I’m not sleeping well these days.
It’s not stress, although there’s plenty of that what with trying to move and all. It’s not really pain, although packing, cleaning, and toting heavy stuff from here to there does tend to make my sciatica flare.
No, the real issue is I’m writing a book.
I know. I’m a writer. That’s what I always do, right?
Well, not exactly. I spend a ton of time rewriting. My novels go through five drafts minimum before they are published, so at least 80% of the project is editing, making notes, rewriting, proofing, etc.
And since I’m an indie author, I also have to do all my own marketing. Of course, if I were trad-published I’d pretty much have to do that anyway, since only bestselling authors — the ones who don’t need it — get any real marketing support.
No, the actual writing part of the book takes a surprisingly small percentage of time in the writing life.
But I’m writing one right now. I’m 32 chapters into the first draft of Ghost of a Chance, the next Wolf Dasher novel. I’ve answered all the questions I left hanging at the end of Roses Are White. (You have read, Roses Are White, right? If not, what are you waiting for? It’s only $2.99. Get it here!) I’ve raised a whole bunch of new questions in this plot, and I am starting to answer those.
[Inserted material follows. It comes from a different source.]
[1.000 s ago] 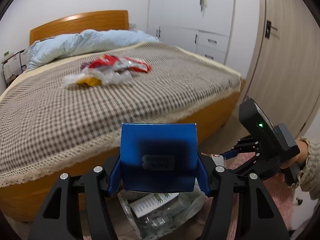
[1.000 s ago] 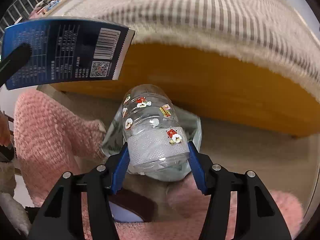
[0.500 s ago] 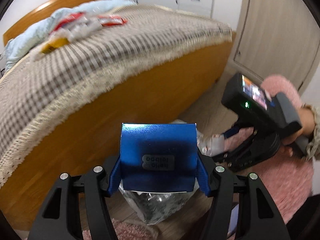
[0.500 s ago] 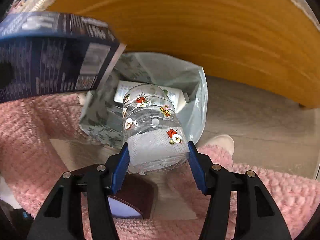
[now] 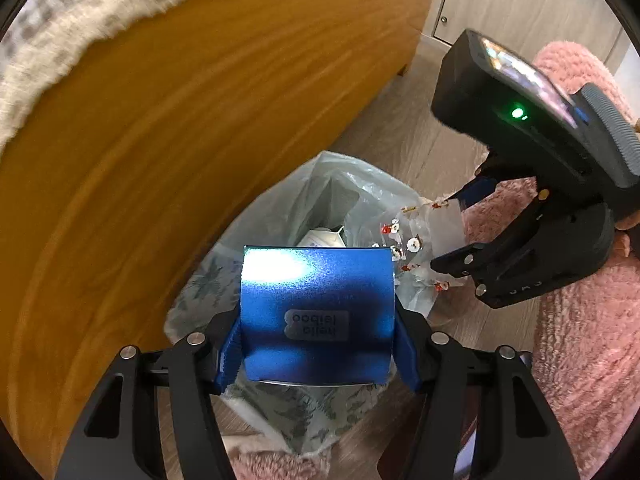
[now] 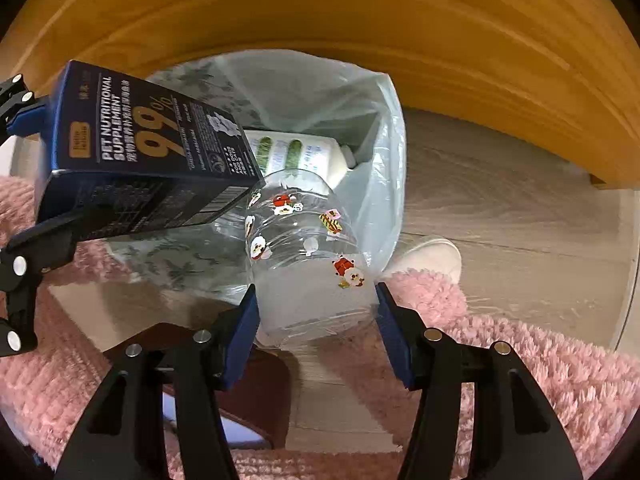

I’ve nearly finished the second act and am rounding into the third. (Somewhat unintentionally, I write in a three-act structure.) I am having a ball!
And that’s why I’m not sleeping very well. When I hit this stage in the first draft, the plot of the novel and the writing of the words consumes me. I think about it all the time. When I’m doing laundry, I’m considering the next plot twist. When I’m mowing the lawn, I’m pre-writing clever phrases in my head. When I’m fixing dinner, I’m considering solutions to the current problem the protagonist is facing.
And when I lie down at night, my brain starts thinking about what I’m going to write tomorrow. That makes restful sleep hard to come by.
I have trouble starting a book. Getting into those first few chapters is hard. I think it’s because my writing muscle is out of shape. It hasn’t been exercising consistently, so the hard work of making the words come out of my head is tougher. It’s like going back to the gym after you’ve been away for awhile. Those lifts feel a lot heavier.
But somewhere along the way, I hit a groove. The fat burns away and the solid muscle can do more work.
Then I can’t wait to write. I make sure I’ve got my time marked out, and I’ll sacrifice other chores to make sure I get down the words I want each day. Sometimes, I’ll even write two chapters a day instead of one.
That’s when I stop sleeping well. That’s when I have to find some way to empty my brain before bedtime, so I have a chance to make it through the night without tossing and turning. (Case in point, I’m writing this blog late at night before bed.)
There’s a lot of hazards they don’t tell you about when you embark on the writing life. Fortunately, some of them — like this one — are fun.